YOUR TASK => Copy each line of the records that contains the word "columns".

SOURCE MATERIAL =>
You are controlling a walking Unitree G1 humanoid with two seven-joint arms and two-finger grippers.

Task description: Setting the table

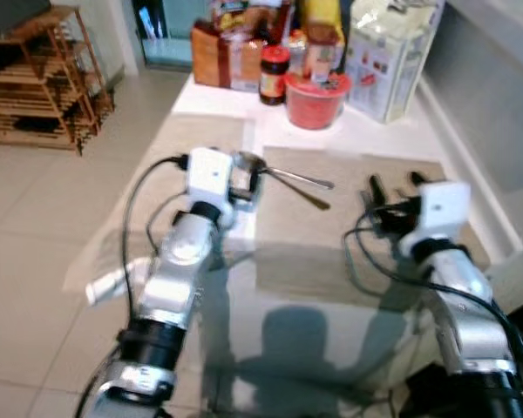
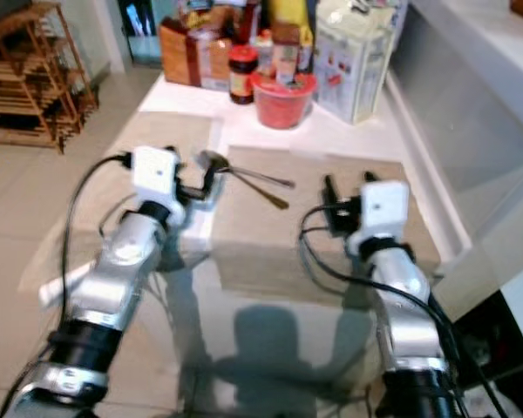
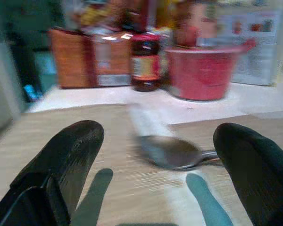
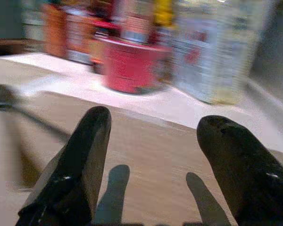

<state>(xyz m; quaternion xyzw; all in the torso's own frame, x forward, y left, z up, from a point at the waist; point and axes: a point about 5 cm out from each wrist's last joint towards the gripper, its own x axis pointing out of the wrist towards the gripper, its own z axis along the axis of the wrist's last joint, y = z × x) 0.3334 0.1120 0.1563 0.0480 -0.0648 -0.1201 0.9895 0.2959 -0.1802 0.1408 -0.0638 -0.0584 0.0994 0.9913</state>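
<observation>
A metal spoon (image 1: pixel 283 174) lies on the left part of a tan placemat (image 1: pixel 349 226), its bowl (image 3: pixel 172 153) pointing left. A second dark utensil (image 1: pixel 309 198) crosses under its handle. My left gripper (image 1: pixel 244 183) hovers just left of the spoon's bowl, open, and the bowl lies a little ahead between the fingers (image 3: pixel 66 165). My right gripper (image 1: pixel 392 187) hangs over the right part of the placemat, open and holding nothing; its fingers (image 4: pixel 85 155) point toward the back of the table.
At the table's far end stand a red bucket (image 1: pixel 314 100), a dark jar (image 1: pixel 273 74), an orange box (image 1: pixel 211 54) and a white carton (image 1: pixel 385 57). A second placemat (image 1: pixel 200 135) lies at left. A wooden rack (image 1: pixel 39 78) stands on the tiled floor far left.
</observation>
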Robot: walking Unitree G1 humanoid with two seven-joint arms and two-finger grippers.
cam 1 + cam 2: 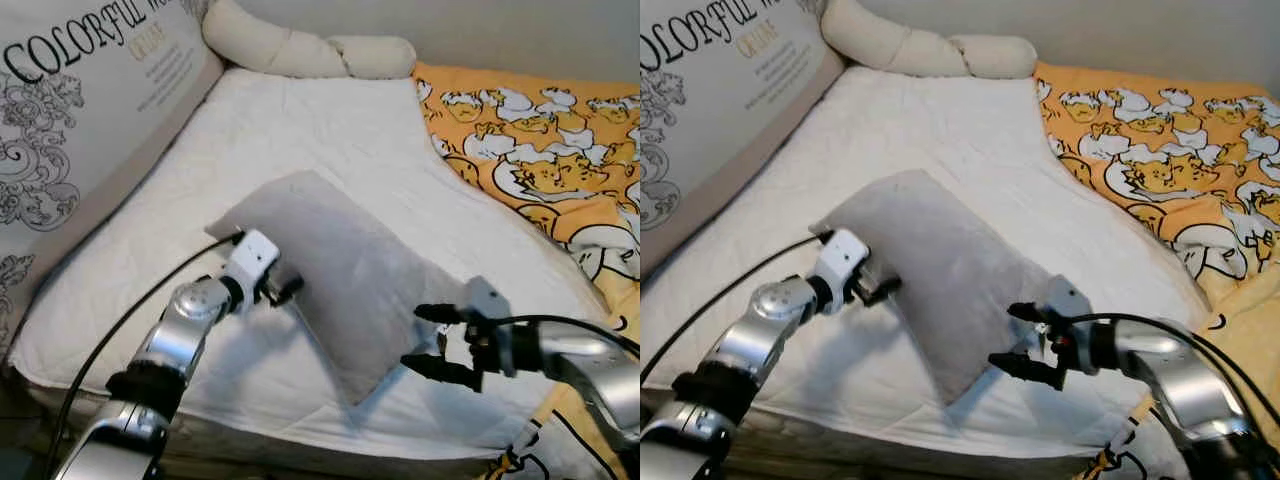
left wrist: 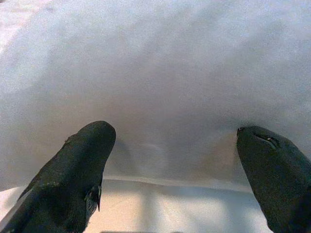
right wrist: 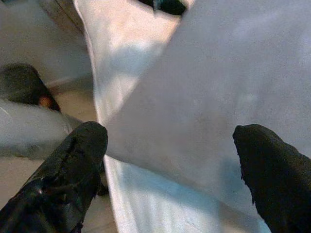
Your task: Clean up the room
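white bed (image 1: 330,120) carries a grey pillow (image 1: 340,270); left gripper (image 1: 285,288) and right gripper (image 1: 425,340) flank it, jaws apart; right wrist view adds floor (image 3: 29,174).

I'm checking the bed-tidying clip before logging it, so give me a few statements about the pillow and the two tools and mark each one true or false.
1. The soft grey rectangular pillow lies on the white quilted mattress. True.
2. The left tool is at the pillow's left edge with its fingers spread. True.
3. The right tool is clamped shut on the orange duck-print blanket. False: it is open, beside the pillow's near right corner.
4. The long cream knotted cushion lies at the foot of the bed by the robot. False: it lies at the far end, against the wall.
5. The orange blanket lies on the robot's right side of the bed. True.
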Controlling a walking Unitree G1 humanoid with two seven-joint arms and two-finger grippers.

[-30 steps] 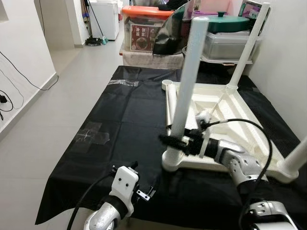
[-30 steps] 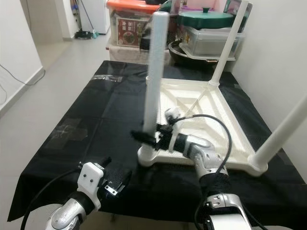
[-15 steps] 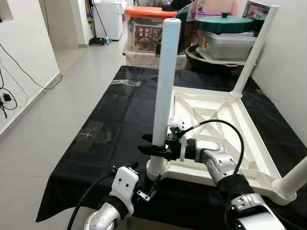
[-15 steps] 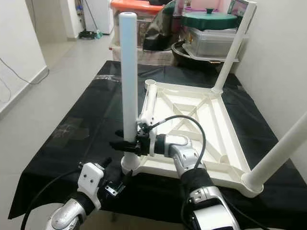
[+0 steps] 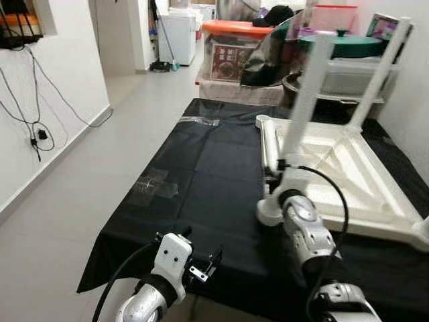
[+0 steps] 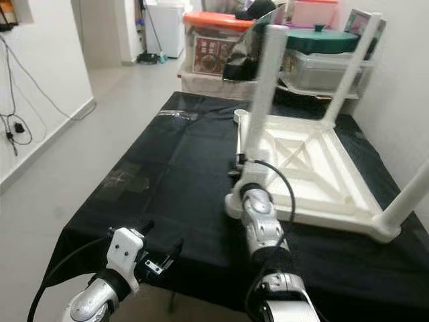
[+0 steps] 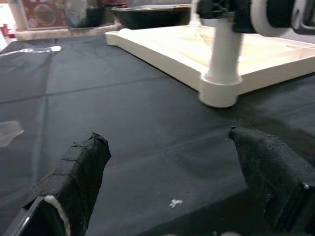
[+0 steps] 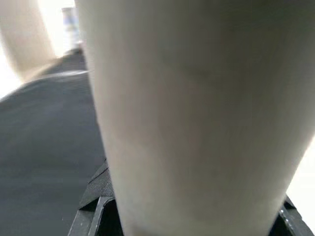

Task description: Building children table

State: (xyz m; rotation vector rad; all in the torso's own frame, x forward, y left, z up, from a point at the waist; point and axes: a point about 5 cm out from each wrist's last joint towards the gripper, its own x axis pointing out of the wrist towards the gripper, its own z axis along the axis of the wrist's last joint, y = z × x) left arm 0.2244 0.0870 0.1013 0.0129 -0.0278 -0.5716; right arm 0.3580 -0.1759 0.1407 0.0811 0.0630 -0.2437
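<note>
A white children's table (image 5: 348, 168) lies upside down on a black cloth (image 5: 201, 161). An upright white leg (image 5: 305, 94) stands in its near left corner socket (image 7: 220, 91). My right gripper (image 5: 280, 166) is shut on that leg low down, and the leg (image 8: 197, 113) sits between its black fingers (image 8: 93, 211). Another leg (image 6: 352, 64) stands at the far corner and one (image 6: 409, 194) at the near right. A loose leg (image 5: 268, 141) lies along the table's left edge. My left gripper (image 7: 172, 182) hangs open over the cloth's near edge, holding nothing.
Storage boxes with an orange lid (image 5: 231, 30) and a green lid (image 5: 342, 40) are stacked behind the cloth. Clear tape patches (image 5: 155, 188) lie on the cloth. Bare floor runs along the left, with a wall and hanging cables (image 5: 33, 127).
The camera has swung, so the table sits further right and the upright leg looks blurred. My right gripper stays shut on that leg. The left gripper has not moved.
</note>
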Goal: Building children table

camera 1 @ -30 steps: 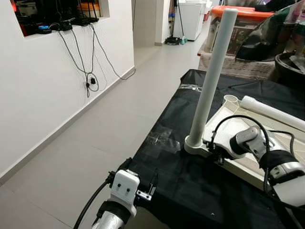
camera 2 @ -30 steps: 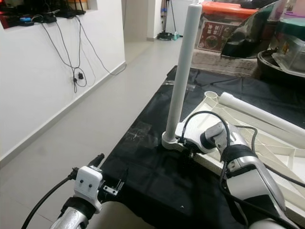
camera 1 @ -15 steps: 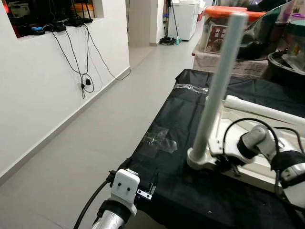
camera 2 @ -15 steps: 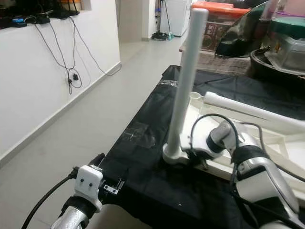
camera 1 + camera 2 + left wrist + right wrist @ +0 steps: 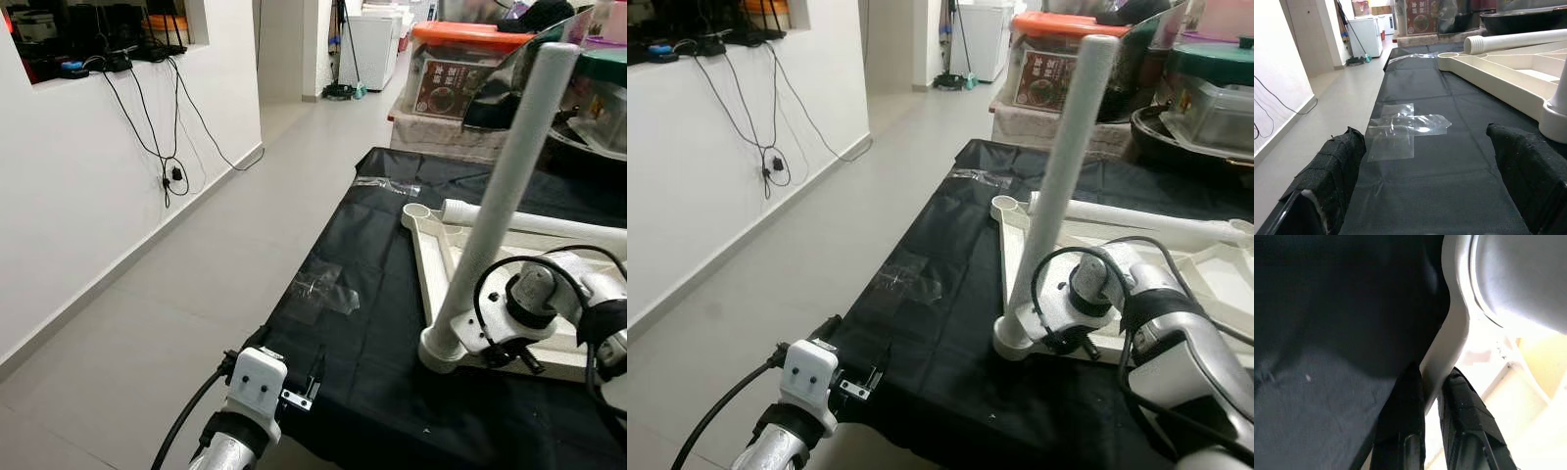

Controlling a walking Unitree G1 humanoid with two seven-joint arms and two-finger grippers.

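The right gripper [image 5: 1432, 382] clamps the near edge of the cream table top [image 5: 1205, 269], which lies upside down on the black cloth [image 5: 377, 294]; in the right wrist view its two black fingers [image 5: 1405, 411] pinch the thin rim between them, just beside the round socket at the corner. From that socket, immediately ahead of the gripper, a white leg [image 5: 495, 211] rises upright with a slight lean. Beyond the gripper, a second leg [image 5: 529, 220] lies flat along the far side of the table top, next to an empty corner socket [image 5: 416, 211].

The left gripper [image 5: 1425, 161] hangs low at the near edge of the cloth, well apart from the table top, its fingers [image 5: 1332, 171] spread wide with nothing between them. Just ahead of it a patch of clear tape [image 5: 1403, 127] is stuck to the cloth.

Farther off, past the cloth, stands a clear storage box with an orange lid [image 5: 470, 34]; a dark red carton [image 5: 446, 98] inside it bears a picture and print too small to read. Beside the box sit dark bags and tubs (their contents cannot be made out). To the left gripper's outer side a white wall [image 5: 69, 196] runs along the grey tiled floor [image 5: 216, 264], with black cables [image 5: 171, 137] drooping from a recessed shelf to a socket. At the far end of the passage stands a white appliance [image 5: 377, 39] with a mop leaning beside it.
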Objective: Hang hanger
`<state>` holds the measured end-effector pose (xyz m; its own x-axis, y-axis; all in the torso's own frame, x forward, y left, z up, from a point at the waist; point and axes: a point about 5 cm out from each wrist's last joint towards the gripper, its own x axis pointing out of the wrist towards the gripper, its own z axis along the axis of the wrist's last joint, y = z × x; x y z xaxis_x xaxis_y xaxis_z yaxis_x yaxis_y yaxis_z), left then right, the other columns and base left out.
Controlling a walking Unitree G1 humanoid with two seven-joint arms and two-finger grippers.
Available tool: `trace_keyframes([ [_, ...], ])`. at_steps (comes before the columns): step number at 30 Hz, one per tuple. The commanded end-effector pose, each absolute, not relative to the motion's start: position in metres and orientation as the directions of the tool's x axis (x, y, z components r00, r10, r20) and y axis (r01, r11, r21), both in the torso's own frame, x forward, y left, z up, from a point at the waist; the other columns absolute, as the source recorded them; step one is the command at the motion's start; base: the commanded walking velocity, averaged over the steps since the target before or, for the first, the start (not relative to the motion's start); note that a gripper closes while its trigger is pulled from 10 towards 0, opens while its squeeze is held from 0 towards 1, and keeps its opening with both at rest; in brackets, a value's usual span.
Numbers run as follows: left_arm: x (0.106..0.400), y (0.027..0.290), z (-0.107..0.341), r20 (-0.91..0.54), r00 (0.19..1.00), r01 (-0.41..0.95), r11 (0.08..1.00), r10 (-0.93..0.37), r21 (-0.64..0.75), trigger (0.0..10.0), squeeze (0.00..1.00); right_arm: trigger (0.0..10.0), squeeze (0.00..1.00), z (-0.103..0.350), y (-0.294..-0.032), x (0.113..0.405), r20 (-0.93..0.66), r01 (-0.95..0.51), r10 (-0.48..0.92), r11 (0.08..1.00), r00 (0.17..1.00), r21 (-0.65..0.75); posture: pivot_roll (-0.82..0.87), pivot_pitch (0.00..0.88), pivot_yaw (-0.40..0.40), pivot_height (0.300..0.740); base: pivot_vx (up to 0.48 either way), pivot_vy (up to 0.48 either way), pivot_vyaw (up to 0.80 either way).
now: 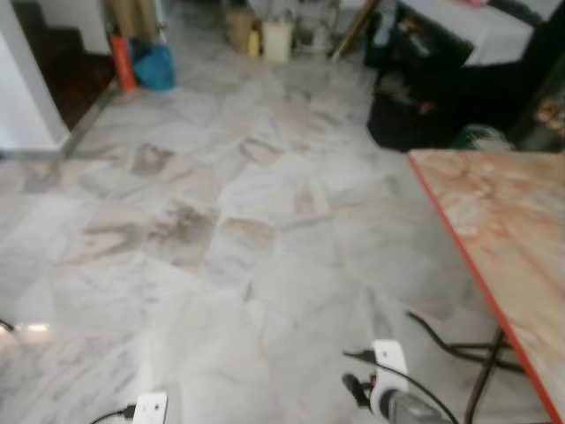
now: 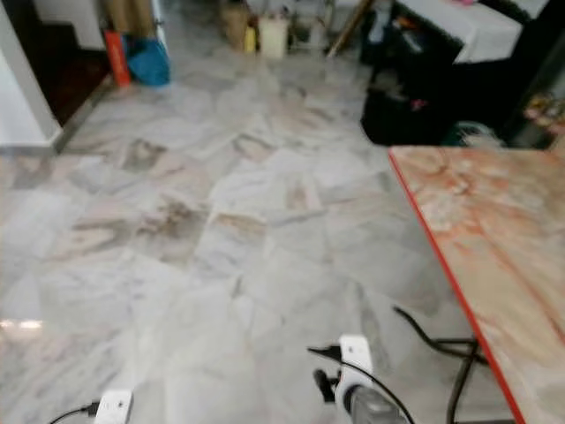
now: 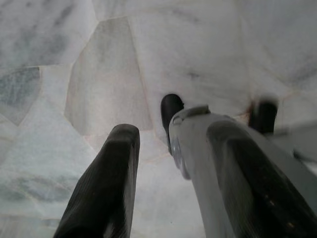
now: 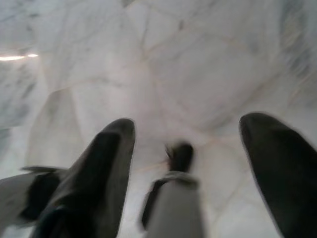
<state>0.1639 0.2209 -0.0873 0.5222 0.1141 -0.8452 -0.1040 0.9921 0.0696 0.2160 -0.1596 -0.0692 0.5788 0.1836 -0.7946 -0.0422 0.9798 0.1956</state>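
Both arms hang low at my sides over a pale marble floor [image 1: 265, 265]. The left arm's wrist [image 1: 148, 409] and the right arm's wrist [image 1: 390, 382] show at the bottom edge of the eye views. In the left wrist view, my left gripper [image 3: 173, 130] is open with nothing held; beyond it are my own silver leg [image 3: 198, 148] and the floor. My right gripper [image 4: 189, 124] is open too, its black fingers [image 4: 106, 163] wide apart above the floor and my foot [image 4: 181, 156]. The pictures are blurred.
A marble-patterned table [image 1: 512, 238] with a red edge stands at the right, black legs [image 1: 481, 371] beneath it. Dark furniture [image 1: 441, 88] with a white top lies beyond it. A blue bag [image 1: 154, 66] and containers [image 1: 275, 37] sit far back by a dark doorway [image 1: 62, 71].
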Motion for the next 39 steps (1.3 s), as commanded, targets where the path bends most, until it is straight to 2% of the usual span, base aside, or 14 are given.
trace_keyframes([
  [1,0.1575,0.2178,-0.0909,-0.859,0.5,-0.113,0.992,0.106,0.057,10.0,0.0,10.0,0.0,-0.0679,-0.1667,0.2174,-0.794,-0.028,0.165,0.983,0.585,0.183,-0.01,0.022,-0.065,0.74,-0.326,0.0,0.0],
  [39,0.1478,0.224,-0.093,-0.864,0.491,-0.118,0.991,0.114,0.064,10.0,0.0,10.0,0.0,-0.0679,-0.1662,0.2174,-0.791,-0.024,0.172,0.98,0.587,0.196,-0.02,0.0,-0.059,0.74,-0.334,0.0,0.0],
])
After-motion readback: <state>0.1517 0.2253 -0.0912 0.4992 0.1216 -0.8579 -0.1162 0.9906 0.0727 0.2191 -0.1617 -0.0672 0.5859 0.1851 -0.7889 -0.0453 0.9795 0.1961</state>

YOUR SOLUTION =>
`<state>` holds the measured end-effector pose (xyz m; its own x-axis, y-axis; all in the torso's own frame, x forward, y left, z up, from a point at the waist; point and axes: a point about 5 cm out from each wrist's last joint towards the gripper, its own x axis pointing out of the wrist towards the gripper, its own z axis along the axis of the wrist's last joint, y = z × x; x y z xaxis_x xaxis_y xaxis_z yaxis_x yaxis_y yaxis_z), left then right, the other columns and base left out.
Available tool: `trace_keyframes([ [_, ...], ])`. at_steps (comes before the columns): step number at 30 Hz, one per tuple. The commanded end-effector pose, each absolute, not relative to the motion's start: position in metres and orientation as the directions of the tool's x axis (x, y, z components r00, r10, r20) and y axis (r01, r11, r21), both in the torso's own frame, x forward, y left, z up, from a point at the waist; the other columns absolute, as the source recorded them; step one is the command at the motion's start; base: the commanded walking velocity, averaged over the steps since the target before or, for the first, the start (not relative to the motion's start); note that a gripper closes while its trigger is pulled from 10 towards 0, opens while its squeeze is held from 0 towards 1, and keeps its opening with both at rest; in brackets, a value's usual span.

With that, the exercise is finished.